Posts Tagged With: environment

Fashion forward: What will we wear?

Novita Estiti. Flickr. November 14, 2008

Novita Estiti. Flickr. November 14, 2008

Casual dress escaped the barn and garage to transform the backyard and the shopping mall.  Then, it jumped the fence to the office, the classroom, and religious services.  Ease of care, freedom of movement, and promotion of equality prompted this fashion trend.  Cotton blend clothing needs no ironing.  It can be cleaned in an automatic washer with soap and water.  It breathes to help regulate body temperature and dries quickly.  Chino, gabardine, and denim fabric can endure frequent washes without diminishing the longevity of the garment.  Cotton knits drape the body comfortably and attractively because they stretch with movement.  They represent visual equality in that they can be economically mass produced.  No matter one’s income or occupation, it is possible to be well-groomed.  No more stains even if work requires more exertion than sitting at a desk.  Wrinkles are nonexistent even when ironing isn’t in one’s repertoire.

In earlier times, clothing distinguished social status.  Hand tailored clothing created of delicate, natural materials demonstrated that the wearer was a person of substance.  The cut and fit of the outfit, the expense of the fabric, and the demands of its care were evidence of taste, intellectual pursuits, and wealth.  Well-educated and professionally employed people wore silks, wools, and fine cottons.  Housekeepers, laborers, and trades people wore durable, loose-fitting, and easy to clean clothing in fabrics such as denim and twill.  Today, the boss is likely wearing the same type of clothing as his or her staff.  Whether it is overalls, blazers and slacks, or polo shirts and chinos, the company dress code applies to all.  Position is demonstrated by performance, not appearance.

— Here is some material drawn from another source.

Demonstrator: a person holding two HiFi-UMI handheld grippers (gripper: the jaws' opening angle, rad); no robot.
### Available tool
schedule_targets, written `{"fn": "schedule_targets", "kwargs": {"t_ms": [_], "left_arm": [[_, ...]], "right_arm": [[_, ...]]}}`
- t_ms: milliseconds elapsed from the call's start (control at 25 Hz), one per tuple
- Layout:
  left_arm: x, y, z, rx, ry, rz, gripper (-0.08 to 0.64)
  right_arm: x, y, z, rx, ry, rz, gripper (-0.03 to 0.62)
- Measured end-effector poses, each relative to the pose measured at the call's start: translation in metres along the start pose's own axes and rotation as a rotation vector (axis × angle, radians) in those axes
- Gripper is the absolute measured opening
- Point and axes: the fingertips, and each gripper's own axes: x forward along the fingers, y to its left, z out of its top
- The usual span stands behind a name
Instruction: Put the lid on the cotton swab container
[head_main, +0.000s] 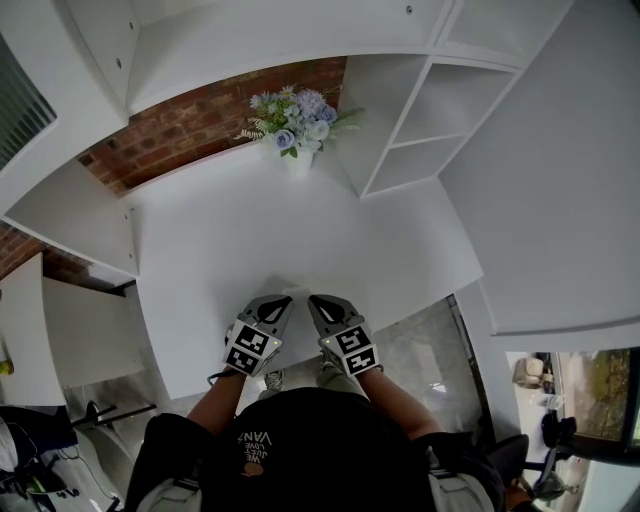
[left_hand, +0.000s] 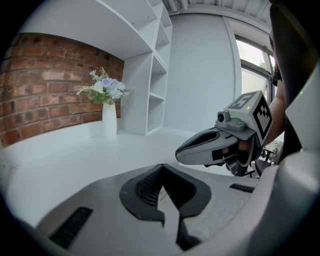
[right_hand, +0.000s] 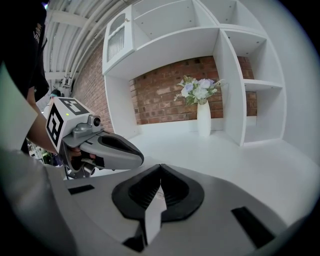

Concern about environmental pollution, conservation of water, and the institutionalization of two paycheck families, not social status will have major influences upon fashion in the near future. Working adults want to spend less time on laundry.  They want to live in communities with clean air and sufficient water supplies.  They’re concerned about the quality of the life that their grandchildren will live.  Clothing that is self-cleaning is already under development.  Imagine never having to wash clothes again.  Anti-bacterial clothing is now for sale, but needs improvement.  Knits are likely to prompt the demise of ironing.  Add the electricity savings to the savings from using unheated water to wash clothes.  Business casual workplace dress codes permit cardigan and v-neck sweaters, turtleneck tops, stretch slacks, and knit dresses.  Knits may ensure the disappearance of the fastener, too.  T-shirts, sweatpants, turtlenecks, pullover sweaters, and elastic waist skirts need no zippers or buttons.  Even dressing will consume less time and energy.